I think this constitutes a moving of goalposts. Referring back to your original post, you asked for some evidence, and I provided some. I never made any comparisons to the Nazi conception of Untermenschen. I think most reasonable people can agree that referring to a group of people as “vermin” is to deny their basic humanity.

Erm, why aren’t repeated acts of genocide (or, 'scuse me, attempted genocide) regarded as a pattern of treating non-Brits as sub-humans?

TBH, it is a very minor distinction but it seems important here. I’d argue that the Brits saw other races not as sub-human but as sub-British. They looked down on other humans just for not being British, not for not being human.

That’s OK. I just think that given it was a German war policy to starve Britain out of the war, the fact Britain managed to do it more successfully to the Germans isn’t a cause for wailing and gnashing of teeth.

I don’t know, and to run the risk of sounding like a lawyer, it depends on what you mean by starve. I have no doubt that the U-boat blockade caused deaths of civilians (apart from Merchant Seamen). Were they out and out starvation?
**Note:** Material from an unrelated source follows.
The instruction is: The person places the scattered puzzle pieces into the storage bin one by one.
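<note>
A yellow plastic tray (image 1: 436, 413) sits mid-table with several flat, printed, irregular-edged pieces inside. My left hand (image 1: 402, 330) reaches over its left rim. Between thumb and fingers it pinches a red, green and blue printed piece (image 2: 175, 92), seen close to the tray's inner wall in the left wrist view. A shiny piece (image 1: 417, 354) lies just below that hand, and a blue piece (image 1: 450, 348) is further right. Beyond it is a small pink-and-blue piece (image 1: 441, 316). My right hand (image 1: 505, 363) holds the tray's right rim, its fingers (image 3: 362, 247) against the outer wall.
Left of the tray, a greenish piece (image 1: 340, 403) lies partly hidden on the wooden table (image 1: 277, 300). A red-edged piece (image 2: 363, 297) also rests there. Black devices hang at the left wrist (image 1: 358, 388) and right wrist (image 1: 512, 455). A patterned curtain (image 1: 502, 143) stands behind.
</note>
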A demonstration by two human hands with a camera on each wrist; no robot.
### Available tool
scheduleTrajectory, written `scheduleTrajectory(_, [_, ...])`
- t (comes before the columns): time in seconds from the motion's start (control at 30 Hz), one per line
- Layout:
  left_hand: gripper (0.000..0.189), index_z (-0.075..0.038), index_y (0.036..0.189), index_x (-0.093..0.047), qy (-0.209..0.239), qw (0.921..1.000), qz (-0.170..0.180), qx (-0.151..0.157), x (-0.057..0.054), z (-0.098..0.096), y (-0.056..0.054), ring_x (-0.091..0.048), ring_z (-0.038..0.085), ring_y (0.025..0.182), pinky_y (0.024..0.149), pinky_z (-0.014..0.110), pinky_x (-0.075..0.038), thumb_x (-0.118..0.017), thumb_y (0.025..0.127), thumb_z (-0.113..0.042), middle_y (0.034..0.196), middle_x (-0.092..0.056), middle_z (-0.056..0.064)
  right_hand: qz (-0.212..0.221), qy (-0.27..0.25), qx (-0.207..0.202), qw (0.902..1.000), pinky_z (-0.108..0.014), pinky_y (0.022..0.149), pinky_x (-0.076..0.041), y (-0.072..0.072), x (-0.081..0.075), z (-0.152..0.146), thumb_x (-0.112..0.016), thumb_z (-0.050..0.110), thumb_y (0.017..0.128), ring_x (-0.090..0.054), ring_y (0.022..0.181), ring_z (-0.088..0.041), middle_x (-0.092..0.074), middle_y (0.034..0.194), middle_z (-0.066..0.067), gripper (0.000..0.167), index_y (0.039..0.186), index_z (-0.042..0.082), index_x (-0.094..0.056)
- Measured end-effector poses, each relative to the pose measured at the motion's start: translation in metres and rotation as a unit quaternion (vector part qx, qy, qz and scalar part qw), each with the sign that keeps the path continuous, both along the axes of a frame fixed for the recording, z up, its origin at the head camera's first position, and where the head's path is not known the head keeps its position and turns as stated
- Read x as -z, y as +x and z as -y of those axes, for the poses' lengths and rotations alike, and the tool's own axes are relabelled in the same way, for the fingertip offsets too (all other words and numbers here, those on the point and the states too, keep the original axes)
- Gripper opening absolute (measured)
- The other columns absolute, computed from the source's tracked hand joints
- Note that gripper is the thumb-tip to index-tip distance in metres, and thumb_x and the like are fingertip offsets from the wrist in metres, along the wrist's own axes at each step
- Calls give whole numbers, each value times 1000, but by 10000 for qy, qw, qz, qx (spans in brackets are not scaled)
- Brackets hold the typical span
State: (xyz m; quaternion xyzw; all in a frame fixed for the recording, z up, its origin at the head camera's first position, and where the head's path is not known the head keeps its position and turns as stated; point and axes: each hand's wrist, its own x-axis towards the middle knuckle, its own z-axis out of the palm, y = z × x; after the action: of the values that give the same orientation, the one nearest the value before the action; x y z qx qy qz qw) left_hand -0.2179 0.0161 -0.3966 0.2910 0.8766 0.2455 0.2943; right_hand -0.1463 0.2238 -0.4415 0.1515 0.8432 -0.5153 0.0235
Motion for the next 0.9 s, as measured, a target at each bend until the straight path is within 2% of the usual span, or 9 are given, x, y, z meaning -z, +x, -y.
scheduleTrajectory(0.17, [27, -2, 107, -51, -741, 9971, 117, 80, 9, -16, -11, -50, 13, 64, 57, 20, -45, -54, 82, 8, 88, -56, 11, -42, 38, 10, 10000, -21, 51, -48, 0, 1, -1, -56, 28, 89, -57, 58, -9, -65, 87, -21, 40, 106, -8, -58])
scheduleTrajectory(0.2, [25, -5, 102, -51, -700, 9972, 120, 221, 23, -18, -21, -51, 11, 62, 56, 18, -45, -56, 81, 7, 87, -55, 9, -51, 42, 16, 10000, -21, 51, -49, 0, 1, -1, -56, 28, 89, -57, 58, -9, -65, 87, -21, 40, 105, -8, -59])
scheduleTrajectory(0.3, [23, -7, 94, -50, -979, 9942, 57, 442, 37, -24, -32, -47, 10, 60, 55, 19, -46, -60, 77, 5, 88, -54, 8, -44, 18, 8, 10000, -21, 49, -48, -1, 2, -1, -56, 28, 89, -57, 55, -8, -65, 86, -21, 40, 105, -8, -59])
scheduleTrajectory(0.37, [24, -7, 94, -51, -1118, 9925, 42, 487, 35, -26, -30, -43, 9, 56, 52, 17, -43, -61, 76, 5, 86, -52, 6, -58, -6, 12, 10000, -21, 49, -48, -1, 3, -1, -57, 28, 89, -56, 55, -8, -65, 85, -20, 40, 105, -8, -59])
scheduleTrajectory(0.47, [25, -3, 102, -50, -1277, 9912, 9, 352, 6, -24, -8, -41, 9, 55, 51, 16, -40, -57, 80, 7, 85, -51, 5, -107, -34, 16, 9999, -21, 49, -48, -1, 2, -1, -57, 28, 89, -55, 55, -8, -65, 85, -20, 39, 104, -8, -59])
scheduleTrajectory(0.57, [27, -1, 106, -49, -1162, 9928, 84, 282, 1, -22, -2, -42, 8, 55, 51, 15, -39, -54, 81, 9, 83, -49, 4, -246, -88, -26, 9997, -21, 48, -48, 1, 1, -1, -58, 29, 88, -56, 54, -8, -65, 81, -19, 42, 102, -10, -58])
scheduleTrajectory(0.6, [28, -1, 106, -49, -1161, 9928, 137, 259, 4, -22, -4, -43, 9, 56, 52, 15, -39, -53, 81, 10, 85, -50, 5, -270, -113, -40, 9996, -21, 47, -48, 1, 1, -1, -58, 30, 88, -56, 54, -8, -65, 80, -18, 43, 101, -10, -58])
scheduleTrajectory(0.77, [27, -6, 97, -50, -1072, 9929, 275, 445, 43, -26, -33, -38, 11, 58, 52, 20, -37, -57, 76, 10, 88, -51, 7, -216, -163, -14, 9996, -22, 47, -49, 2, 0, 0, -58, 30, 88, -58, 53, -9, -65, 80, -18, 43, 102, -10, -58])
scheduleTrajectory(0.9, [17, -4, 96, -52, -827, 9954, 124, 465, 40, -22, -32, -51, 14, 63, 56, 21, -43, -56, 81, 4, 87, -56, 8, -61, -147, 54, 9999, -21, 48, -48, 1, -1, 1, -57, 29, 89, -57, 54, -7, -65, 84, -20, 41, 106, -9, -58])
Probably not - but I am certain (though have no proof at the moment) that people died from diseases that were they better fed they wouldn’t have died from. Especially the elderly and young. And it isn’t just food - there are photos of working class streets in London without front doors because people had to burn them to stop themselves from freezing.

I always think Harris is treated badly. What people don’t recognize is that bombing cities developed as an idea to make war less likely. Not that it worked out that way of course.

It’s why I don’t buy all the “what if Germany had got the bomb” scenarios. By the time it was possible to develop it, they had no way of delivering it, and no likelihood of developing a system to do it. V2’s couldn’t carry the weight, and I believe had a 50% failure rate on the launch pad.

The immediate post-war period is fascinating to me. How they sold the intervention in Russia frankly boggles my mind.